Surface rental refers to the fees or charges that a contractor pays to undertake oil and gas operations over a licensed area.

In Ghana, international oil companies pay fees on a licensed area to the Ghana Revenue Authority when undertaking oil and gas exploration.

Section three (3) clause three (3) of the PRMA mandates the Ghana Revenue Authority to keep records and account for surface rentals also known as the acreage feeds paid into the Petroleum Holding Fund.

Noting that Ghana’s oil and gas production activities are now carried out on the sea, with encumbrances on any adjacent land, GHEITI acknowledged that the current system of collecting surface rentals was justified.

It however maintained that when exploration activities commenced onshore, stool and family lands were likely to be encumbered, and the collection of acreage fees or ground rent would have to be taken over by the OASL and distributed as prescribed by the constitution.
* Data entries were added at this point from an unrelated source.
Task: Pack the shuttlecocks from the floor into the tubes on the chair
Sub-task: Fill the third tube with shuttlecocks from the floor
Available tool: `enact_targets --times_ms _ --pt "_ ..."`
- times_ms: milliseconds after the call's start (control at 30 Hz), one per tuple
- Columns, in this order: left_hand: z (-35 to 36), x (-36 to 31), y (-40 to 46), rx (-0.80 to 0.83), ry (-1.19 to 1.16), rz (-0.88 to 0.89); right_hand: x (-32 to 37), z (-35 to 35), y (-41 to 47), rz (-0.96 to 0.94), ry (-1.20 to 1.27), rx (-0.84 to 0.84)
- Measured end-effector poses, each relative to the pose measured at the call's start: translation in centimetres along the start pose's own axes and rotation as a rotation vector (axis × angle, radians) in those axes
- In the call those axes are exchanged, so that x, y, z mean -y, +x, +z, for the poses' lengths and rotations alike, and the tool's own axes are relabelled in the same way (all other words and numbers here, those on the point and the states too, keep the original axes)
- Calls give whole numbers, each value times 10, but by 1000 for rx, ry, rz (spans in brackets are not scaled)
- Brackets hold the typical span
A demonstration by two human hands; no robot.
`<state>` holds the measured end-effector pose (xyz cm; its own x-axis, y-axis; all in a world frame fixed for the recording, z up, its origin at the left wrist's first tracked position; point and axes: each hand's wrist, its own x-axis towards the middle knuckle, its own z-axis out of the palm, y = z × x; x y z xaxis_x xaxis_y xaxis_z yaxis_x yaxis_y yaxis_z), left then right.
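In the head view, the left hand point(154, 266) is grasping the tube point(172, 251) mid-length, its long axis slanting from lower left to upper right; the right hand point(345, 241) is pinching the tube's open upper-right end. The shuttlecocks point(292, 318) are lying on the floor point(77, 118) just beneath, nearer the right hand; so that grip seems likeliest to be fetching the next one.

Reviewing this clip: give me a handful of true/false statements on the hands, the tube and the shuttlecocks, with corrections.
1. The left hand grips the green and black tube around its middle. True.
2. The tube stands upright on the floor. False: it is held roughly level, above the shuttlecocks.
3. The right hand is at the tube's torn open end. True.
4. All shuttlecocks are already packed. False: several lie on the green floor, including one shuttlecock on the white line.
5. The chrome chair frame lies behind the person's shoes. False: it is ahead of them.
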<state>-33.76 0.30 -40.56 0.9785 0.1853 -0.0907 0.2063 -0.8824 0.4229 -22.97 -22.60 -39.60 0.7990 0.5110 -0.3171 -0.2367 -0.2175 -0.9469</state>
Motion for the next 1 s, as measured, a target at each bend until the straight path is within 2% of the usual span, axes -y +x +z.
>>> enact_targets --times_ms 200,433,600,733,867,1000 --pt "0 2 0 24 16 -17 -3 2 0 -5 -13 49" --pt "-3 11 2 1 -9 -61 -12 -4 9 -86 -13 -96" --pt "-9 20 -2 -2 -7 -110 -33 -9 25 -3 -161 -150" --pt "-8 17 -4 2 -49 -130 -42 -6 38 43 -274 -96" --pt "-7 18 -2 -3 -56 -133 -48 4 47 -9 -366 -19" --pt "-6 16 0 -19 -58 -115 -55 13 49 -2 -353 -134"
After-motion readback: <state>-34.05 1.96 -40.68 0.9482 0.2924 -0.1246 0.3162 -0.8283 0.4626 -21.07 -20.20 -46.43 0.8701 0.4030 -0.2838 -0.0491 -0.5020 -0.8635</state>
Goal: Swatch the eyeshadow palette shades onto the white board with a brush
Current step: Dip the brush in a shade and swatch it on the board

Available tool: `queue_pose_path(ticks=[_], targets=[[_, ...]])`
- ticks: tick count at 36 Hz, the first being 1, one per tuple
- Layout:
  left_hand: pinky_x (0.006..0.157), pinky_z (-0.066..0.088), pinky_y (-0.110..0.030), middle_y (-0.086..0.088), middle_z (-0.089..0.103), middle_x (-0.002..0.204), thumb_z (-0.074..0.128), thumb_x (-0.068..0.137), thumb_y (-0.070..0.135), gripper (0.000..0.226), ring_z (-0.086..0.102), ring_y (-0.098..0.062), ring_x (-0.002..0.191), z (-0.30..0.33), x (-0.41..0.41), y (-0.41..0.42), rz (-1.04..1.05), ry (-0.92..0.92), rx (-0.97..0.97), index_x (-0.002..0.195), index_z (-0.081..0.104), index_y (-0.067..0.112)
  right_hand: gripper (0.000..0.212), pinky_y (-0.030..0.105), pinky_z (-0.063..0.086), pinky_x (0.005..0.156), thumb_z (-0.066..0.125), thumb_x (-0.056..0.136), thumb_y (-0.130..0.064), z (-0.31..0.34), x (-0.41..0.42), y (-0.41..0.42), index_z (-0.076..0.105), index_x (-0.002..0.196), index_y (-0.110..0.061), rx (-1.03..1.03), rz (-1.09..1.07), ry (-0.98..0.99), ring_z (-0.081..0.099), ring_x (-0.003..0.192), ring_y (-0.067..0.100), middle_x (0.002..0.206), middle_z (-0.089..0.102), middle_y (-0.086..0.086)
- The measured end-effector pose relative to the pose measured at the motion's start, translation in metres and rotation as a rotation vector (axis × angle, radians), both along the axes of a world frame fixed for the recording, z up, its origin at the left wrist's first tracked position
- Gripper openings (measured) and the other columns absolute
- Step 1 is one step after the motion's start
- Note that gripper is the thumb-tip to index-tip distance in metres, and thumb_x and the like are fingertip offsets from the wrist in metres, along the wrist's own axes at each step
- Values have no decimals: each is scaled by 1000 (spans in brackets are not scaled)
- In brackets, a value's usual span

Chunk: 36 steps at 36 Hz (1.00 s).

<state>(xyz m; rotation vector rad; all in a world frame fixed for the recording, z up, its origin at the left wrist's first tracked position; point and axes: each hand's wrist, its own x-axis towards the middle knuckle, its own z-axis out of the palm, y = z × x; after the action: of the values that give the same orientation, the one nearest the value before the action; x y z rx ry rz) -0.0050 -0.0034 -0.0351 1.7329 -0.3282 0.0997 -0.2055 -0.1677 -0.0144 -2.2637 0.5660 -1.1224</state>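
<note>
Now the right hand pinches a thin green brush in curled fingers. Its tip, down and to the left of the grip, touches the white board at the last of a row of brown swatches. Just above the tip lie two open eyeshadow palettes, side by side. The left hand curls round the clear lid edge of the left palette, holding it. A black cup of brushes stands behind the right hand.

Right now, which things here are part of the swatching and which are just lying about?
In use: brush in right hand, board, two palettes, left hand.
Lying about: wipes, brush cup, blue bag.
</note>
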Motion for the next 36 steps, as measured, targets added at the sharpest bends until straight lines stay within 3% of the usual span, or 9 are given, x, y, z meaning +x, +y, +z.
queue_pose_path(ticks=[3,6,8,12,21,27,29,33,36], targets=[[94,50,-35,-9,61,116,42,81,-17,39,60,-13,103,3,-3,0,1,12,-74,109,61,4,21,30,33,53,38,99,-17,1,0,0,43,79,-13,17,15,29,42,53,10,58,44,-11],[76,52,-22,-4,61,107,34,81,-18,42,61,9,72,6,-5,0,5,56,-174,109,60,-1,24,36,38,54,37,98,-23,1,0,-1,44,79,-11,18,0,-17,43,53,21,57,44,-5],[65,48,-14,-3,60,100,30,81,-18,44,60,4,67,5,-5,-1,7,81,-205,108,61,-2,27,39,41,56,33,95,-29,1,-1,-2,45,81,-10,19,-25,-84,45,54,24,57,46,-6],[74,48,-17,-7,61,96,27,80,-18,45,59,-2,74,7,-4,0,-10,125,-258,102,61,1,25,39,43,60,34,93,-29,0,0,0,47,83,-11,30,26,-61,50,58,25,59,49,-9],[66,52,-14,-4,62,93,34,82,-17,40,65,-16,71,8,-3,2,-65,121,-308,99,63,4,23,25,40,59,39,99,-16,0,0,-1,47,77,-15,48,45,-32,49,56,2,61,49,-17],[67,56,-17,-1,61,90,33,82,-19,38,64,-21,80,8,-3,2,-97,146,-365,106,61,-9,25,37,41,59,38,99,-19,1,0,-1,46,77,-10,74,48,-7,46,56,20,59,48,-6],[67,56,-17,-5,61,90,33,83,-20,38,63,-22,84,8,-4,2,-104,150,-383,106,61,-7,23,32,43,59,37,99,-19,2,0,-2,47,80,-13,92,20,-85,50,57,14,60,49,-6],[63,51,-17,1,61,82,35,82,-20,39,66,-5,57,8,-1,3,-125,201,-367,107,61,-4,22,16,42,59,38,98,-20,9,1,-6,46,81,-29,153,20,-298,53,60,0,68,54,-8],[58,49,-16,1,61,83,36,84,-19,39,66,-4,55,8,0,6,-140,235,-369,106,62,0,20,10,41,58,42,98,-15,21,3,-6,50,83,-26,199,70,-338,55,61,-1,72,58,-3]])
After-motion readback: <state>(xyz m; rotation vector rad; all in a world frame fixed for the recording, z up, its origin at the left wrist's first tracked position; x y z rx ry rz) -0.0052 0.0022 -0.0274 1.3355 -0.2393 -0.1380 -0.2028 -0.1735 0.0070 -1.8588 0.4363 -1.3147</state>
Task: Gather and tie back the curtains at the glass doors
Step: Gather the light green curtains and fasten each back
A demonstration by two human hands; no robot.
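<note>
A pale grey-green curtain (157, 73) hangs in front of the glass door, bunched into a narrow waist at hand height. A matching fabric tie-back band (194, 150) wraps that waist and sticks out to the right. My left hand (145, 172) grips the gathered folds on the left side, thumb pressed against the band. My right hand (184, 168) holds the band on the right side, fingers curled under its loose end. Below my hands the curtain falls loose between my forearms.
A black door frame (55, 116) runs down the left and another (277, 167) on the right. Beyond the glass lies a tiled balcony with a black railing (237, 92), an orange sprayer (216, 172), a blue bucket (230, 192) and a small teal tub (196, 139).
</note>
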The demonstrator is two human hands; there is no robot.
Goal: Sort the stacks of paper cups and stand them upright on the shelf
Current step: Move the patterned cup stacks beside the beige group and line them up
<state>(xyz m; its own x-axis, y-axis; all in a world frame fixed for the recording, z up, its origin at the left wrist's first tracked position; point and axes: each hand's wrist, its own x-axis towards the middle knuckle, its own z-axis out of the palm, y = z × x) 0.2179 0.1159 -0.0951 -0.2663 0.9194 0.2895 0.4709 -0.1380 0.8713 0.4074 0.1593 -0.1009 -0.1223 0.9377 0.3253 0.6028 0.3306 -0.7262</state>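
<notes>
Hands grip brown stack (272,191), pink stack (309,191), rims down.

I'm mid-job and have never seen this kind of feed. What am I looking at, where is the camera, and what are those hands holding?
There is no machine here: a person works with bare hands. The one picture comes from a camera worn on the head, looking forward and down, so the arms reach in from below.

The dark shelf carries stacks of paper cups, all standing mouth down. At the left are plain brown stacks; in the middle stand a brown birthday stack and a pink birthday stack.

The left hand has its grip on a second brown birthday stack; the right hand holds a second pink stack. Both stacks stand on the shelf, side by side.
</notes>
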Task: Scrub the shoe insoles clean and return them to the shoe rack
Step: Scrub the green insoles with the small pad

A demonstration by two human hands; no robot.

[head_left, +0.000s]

GHEITI contended that if surface rentals on onshore explorations are paid into the Petroleum Holding Fund, it would amount to a flagrant infraction of the constitution since the operation was done on land.

It made two recommendations to prevent the challenge of institutional overlap in the administration of surface rentals when onshore oil exploration began.

GHEITI advocated that the GRA’s role be limited solely to the collection of surface rentals to offshore activities whilst the Office of the Administrator of Lands took care of onshore collections.

It recommended the GRA continue to collect acreage fees onshore and relinquish that role to the OASL when onshore oil is produced in commercial quantities.

Ghana has granted Swiss African Oil Company, a division of Swiss African Petroleum Ag, and PET Volta Investments its first onshore oil exploration permit in the Voltain Basin.

The joint venture between the Ghanaian government, the state-owned Ghana National Petroleum Corporation, Swiss African Oil Company Limited, and PET Volta Investments Limited was approved by Parliament after receiving the Keta Delta block license.